Among the entries that follow, the required portion opens with the line containing "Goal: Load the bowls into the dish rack" and closes with the line containing "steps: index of". Give that portion again exactly, and nothing else.

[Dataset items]
|---|
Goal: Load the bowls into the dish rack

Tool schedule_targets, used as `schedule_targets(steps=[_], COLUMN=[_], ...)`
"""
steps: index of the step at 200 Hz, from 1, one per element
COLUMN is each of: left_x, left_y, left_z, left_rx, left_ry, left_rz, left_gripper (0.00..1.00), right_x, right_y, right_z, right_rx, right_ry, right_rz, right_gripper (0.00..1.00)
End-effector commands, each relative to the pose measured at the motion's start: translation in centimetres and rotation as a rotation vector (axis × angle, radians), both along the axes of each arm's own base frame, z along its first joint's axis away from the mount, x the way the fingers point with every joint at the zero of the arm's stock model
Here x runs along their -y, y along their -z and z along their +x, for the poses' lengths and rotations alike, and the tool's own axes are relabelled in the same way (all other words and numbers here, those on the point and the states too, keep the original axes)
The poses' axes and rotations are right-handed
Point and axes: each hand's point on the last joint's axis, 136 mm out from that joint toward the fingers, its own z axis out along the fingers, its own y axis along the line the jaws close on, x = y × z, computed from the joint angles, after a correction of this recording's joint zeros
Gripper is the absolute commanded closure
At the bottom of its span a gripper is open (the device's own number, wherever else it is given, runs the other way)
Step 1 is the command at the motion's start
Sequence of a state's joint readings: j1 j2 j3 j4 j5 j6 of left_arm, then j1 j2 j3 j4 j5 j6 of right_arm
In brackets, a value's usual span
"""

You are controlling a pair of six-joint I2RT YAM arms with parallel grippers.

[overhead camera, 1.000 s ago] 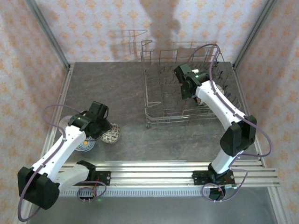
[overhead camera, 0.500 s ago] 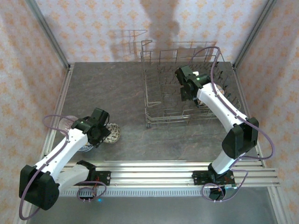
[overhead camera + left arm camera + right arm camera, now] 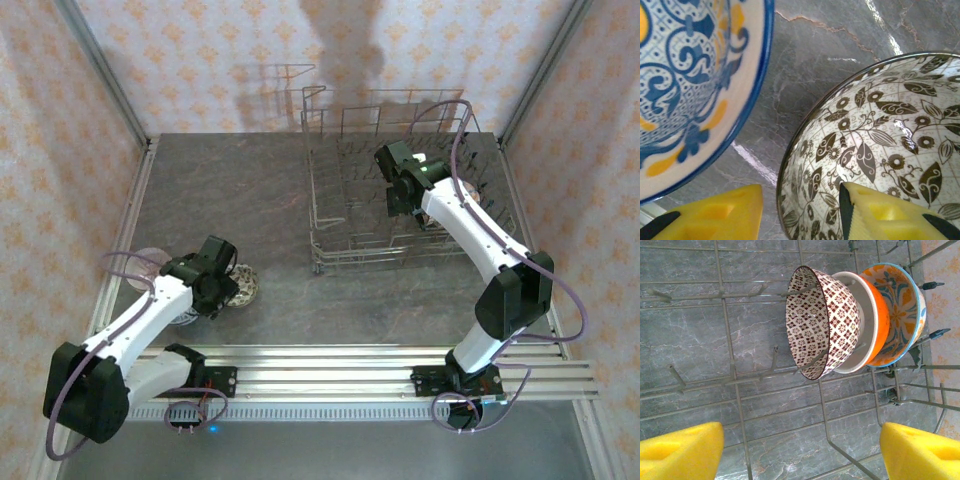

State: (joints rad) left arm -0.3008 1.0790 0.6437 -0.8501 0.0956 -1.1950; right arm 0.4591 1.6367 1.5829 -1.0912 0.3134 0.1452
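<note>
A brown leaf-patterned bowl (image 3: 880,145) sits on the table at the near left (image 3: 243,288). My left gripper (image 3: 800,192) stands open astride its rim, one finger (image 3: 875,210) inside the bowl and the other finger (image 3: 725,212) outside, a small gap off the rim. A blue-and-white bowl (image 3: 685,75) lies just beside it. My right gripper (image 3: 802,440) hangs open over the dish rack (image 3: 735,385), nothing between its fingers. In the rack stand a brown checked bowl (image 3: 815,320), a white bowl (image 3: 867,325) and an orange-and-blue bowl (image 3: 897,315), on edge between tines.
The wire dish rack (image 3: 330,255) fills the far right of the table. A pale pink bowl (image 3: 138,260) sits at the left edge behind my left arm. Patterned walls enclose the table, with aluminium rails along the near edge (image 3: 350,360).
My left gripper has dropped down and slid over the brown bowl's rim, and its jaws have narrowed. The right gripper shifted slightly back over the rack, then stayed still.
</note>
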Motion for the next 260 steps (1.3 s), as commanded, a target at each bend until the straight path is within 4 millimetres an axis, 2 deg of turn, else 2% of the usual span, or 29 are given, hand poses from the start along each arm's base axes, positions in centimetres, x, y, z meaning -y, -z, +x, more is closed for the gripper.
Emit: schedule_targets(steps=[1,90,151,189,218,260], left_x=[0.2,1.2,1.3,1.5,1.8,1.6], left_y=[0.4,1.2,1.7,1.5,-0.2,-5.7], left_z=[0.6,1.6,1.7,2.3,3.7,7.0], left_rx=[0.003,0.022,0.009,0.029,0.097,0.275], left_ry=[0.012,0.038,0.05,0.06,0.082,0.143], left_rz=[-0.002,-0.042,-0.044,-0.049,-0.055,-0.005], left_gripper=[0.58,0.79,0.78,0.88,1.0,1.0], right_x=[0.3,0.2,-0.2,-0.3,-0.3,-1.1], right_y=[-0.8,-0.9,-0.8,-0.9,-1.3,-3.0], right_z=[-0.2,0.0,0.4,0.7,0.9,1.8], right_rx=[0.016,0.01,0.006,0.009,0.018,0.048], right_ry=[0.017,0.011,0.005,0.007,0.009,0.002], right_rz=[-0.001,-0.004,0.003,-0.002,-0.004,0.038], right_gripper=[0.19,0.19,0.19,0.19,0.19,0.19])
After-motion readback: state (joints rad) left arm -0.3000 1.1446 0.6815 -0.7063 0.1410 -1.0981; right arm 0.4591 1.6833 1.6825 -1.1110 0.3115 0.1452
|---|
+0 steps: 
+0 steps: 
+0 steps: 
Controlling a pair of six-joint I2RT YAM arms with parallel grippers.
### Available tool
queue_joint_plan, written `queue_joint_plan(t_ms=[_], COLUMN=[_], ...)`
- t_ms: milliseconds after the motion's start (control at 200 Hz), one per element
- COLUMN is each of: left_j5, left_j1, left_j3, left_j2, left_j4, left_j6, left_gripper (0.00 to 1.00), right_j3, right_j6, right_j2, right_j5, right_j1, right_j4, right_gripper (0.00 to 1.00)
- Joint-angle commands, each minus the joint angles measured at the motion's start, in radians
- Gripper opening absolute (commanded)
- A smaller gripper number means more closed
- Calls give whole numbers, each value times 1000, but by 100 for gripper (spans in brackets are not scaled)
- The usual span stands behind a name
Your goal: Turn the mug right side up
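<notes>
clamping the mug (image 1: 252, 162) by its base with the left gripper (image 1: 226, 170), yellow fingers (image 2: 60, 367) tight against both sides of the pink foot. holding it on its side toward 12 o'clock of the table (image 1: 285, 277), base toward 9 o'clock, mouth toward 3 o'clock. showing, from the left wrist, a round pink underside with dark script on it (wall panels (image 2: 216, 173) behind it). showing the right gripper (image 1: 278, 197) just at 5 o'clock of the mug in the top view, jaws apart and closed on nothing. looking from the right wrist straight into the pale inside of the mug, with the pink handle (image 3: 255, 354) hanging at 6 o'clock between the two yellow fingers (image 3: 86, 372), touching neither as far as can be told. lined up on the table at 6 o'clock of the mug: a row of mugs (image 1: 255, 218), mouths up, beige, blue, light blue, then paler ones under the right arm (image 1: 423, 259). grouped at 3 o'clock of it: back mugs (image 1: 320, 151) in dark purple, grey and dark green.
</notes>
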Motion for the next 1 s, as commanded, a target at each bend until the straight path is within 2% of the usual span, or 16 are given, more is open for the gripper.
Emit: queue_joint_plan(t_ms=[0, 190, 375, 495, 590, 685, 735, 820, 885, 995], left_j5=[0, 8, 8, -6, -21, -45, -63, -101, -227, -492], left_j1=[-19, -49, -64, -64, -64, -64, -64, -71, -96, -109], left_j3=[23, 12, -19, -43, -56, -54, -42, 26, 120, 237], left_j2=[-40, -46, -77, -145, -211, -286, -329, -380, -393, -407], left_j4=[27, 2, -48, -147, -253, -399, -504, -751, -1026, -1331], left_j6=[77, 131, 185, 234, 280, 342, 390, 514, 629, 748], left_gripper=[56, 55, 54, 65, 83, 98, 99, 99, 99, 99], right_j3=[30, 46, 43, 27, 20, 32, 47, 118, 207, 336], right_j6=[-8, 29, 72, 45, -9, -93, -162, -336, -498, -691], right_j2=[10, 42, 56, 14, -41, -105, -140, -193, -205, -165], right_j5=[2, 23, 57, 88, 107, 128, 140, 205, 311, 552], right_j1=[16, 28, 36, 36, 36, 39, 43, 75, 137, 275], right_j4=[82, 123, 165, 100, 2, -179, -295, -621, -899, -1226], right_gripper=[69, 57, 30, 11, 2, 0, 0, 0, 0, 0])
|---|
TASK SOLUTION:
Goal: Load the bowls into the dish rack

Tool schedule_targets, used as `schedule_targets(steps=[_], COLUMN=[_], ...)`
"""
steps: index of the step at 200 Hz, from 1, one per element

Work on the exercise is finished.